### What to produce
A faithful copy of the whole listing is required, with nothing left out.

### Provided material
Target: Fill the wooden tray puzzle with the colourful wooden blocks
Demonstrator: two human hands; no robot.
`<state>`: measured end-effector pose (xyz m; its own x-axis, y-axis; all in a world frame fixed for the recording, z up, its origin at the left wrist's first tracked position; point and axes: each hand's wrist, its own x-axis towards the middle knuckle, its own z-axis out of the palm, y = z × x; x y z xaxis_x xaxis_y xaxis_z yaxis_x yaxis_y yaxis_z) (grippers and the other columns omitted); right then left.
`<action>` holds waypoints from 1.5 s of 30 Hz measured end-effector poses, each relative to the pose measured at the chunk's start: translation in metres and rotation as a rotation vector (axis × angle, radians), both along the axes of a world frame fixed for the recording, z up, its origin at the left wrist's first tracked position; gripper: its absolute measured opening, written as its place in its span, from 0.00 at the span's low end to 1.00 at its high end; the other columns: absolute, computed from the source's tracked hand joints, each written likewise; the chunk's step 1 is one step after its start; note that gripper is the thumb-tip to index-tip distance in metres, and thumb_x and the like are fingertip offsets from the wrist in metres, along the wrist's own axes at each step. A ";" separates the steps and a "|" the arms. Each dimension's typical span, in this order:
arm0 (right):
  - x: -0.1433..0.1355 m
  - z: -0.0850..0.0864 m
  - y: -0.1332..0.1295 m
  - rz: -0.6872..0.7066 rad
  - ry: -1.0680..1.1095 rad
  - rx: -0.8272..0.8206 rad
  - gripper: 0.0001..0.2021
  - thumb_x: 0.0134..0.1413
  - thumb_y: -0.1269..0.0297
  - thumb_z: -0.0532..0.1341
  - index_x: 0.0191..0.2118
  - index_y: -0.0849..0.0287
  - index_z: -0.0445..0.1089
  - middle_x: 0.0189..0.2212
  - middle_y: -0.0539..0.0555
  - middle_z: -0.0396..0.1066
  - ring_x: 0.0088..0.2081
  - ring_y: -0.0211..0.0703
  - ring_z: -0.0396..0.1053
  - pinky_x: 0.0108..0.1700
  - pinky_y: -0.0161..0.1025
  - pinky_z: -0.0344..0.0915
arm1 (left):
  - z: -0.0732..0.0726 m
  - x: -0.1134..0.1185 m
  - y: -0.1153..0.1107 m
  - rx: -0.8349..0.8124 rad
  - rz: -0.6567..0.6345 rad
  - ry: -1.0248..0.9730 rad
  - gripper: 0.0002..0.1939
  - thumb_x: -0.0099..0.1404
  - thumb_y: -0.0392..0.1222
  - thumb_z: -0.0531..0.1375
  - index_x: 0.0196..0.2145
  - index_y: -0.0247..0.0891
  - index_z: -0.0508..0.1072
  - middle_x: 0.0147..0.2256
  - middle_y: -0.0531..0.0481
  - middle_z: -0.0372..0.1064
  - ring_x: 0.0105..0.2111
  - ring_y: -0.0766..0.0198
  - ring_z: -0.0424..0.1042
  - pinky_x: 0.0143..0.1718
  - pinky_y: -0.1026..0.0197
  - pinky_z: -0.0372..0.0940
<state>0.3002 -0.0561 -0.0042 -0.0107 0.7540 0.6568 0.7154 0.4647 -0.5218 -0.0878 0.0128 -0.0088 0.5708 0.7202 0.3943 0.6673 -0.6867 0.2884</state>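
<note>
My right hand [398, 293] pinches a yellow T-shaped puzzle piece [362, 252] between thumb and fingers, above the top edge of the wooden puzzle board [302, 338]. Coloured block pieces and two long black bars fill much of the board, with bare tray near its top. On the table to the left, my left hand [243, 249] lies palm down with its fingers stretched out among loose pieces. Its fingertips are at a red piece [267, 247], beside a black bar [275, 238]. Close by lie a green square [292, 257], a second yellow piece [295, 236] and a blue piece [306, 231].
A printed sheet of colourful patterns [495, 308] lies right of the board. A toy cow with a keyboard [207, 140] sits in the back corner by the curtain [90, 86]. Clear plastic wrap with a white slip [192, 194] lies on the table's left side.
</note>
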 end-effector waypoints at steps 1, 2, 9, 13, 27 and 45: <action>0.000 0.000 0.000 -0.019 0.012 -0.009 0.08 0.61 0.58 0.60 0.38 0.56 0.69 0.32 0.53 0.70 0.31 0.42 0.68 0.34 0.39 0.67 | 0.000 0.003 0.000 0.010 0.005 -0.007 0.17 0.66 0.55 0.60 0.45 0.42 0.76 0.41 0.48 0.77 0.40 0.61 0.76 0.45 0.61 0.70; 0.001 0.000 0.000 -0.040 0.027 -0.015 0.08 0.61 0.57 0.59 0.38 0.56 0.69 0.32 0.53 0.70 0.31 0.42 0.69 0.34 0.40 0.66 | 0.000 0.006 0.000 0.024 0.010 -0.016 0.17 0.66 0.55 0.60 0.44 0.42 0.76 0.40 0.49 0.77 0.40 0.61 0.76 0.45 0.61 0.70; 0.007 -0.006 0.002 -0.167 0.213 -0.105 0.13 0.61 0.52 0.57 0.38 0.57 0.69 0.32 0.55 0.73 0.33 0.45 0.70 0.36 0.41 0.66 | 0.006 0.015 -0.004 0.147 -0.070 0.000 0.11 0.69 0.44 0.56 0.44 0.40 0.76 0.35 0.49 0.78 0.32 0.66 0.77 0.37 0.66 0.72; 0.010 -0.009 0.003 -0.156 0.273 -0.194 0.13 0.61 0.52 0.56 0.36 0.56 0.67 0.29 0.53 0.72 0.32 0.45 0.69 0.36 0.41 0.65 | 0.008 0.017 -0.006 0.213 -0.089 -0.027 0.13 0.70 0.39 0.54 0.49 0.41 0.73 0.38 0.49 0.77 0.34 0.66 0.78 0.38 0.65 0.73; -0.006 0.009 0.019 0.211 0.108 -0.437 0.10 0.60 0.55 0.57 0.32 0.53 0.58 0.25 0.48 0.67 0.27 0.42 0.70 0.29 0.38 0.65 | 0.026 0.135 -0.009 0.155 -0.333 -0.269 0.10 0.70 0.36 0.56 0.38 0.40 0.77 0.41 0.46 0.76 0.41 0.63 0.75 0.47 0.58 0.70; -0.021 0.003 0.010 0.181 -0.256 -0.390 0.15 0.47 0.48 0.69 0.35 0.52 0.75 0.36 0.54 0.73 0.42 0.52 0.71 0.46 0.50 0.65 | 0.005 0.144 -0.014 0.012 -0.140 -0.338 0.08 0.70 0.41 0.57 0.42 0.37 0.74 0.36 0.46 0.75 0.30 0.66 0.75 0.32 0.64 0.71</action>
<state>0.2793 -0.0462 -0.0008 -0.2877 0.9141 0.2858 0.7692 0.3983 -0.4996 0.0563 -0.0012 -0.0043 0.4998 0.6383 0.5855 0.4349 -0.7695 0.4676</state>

### Answer section
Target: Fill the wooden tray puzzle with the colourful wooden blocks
Demonstrator: two human hands; no robot.
`<state>`: measured end-effector pose (xyz m; its own x-axis, y-axis; all in a world frame fixed for the recording, z up, its origin at the left wrist's first tracked position; point and axes: each hand's wrist, its own x-axis towards the middle knuckle, its own z-axis out of the palm, y = z × x; x y z xaxis_x xaxis_y xaxis_z yaxis_x yaxis_y yaxis_z) (grippers and the other columns omitted); right then left.
`<action>` holds waypoints from 1.5 s of 30 Hz measured end-effector poses, each relative to the pose measured at the chunk's start: translation in metres and rotation as a rotation vector (axis × angle, radians), both along the axes of a world frame fixed for the recording, z up, its origin at the left wrist's first tracked position; gripper: its absolute measured opening, written as its place in its span, from 0.00 at the span's low end to 1.00 at its high end; the other columns: absolute, computed from the source's tracked hand joints, each written likewise; the chunk's step 1 is one step after its start; note that gripper is the thumb-tip to index-tip distance in metres, and thumb_x and the like are fingertip offsets from the wrist in metres, along the wrist's own axes at each step. A ";" separates the steps and a "|" the arms. Each dimension's typical span, in this order:
arm0 (right):
  - x: -0.1433..0.1355 m
  - z: -0.0850..0.0864 m
  - y: -0.1332..0.1295 m
  - rz: -0.6872..0.7066 rad
  - ry: -1.0680..1.1095 rad
  - rx: -0.8272..0.8206 rad
  - gripper: 0.0001..0.2021
  - thumb_x: 0.0134..0.1413
  - thumb_y: -0.1269..0.0297
  - thumb_z: -0.0532..0.1341
  - index_x: 0.0191..0.2118
  - index_y: -0.0849..0.0287
  - index_z: -0.0445..0.1089
  - middle_x: 0.0189..0.2212
  - middle_y: -0.0539..0.0555
  - middle_z: -0.0396..0.1066
  - ring_x: 0.0088..0.2081
  - ring_y: -0.0211..0.0703
  - ring_z: -0.0396..0.1053
  - pinky_x: 0.0108..0.1700
  - pinky_y: -0.0161..0.1025
  - pinky_z: -0.0344..0.0915
arm1 (left):
  - z: -0.0732..0.0726 m
  - x: -0.1134..0.1185 m
  - y: -0.1153..0.1107 m
  - rx: -0.8349..0.8124 rad
  - rz: -0.6567..0.6345 rad
  - ry: -1.0248..0.9730 rad
  - gripper: 0.0002..0.1939
  - thumb_x: -0.0099..0.1404
  - thumb_y: -0.0392..0.1222
  - thumb_z: -0.0531..0.1375
  - index_x: 0.0196..0.2145
  - index_y: -0.0247..0.0891
  - index_z: -0.0508..0.1072
  - middle_x: 0.0147..0.2256
  - middle_y: -0.0531..0.0481
  - middle_z: -0.0372..0.1064
  - ring_x: 0.0105..0.2111
  - ring_y: -0.0766..0.0198
  - ring_z: -0.0424..0.1042
  - pinky_x: 0.0143..0.1718
  - pinky_y: -0.1026..0.0197
  - pinky_z: -0.0372..0.0940
<state>0.3002 -0.0561 -0.0042 -0.0107 0.7540 0.6568 0.7154 0.4647 -0.5218 -0.0878 0.0128 -0.0088 0.5708 0.7202 0.3943 0.6673 -0.6867 0.2884</state>
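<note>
My right hand [398, 293] pinches a yellow T-shaped puzzle piece [362, 252] between thumb and fingers, above the top edge of the wooden puzzle board [302, 338]. Coloured block pieces and two long black bars fill much of the board, with bare tray near its top. On the table to the left, my left hand [243, 249] lies palm down with its fingers stretched out among loose pieces. Its fingertips are at a red piece [267, 247], beside a black bar [275, 238]. Close by lie a green square [292, 257], a second yellow piece [295, 236] and a blue piece [306, 231].
A printed sheet of colourful patterns [495, 308] lies right of the board. A toy cow with a keyboard [207, 140] sits in the back corner by the curtain [90, 86]. Clear plastic wrap with a white slip [192, 194] lies on the table's left side.
</note>
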 end-effector waypoints at steps 1, 2, 9, 13, 27 and 45: <action>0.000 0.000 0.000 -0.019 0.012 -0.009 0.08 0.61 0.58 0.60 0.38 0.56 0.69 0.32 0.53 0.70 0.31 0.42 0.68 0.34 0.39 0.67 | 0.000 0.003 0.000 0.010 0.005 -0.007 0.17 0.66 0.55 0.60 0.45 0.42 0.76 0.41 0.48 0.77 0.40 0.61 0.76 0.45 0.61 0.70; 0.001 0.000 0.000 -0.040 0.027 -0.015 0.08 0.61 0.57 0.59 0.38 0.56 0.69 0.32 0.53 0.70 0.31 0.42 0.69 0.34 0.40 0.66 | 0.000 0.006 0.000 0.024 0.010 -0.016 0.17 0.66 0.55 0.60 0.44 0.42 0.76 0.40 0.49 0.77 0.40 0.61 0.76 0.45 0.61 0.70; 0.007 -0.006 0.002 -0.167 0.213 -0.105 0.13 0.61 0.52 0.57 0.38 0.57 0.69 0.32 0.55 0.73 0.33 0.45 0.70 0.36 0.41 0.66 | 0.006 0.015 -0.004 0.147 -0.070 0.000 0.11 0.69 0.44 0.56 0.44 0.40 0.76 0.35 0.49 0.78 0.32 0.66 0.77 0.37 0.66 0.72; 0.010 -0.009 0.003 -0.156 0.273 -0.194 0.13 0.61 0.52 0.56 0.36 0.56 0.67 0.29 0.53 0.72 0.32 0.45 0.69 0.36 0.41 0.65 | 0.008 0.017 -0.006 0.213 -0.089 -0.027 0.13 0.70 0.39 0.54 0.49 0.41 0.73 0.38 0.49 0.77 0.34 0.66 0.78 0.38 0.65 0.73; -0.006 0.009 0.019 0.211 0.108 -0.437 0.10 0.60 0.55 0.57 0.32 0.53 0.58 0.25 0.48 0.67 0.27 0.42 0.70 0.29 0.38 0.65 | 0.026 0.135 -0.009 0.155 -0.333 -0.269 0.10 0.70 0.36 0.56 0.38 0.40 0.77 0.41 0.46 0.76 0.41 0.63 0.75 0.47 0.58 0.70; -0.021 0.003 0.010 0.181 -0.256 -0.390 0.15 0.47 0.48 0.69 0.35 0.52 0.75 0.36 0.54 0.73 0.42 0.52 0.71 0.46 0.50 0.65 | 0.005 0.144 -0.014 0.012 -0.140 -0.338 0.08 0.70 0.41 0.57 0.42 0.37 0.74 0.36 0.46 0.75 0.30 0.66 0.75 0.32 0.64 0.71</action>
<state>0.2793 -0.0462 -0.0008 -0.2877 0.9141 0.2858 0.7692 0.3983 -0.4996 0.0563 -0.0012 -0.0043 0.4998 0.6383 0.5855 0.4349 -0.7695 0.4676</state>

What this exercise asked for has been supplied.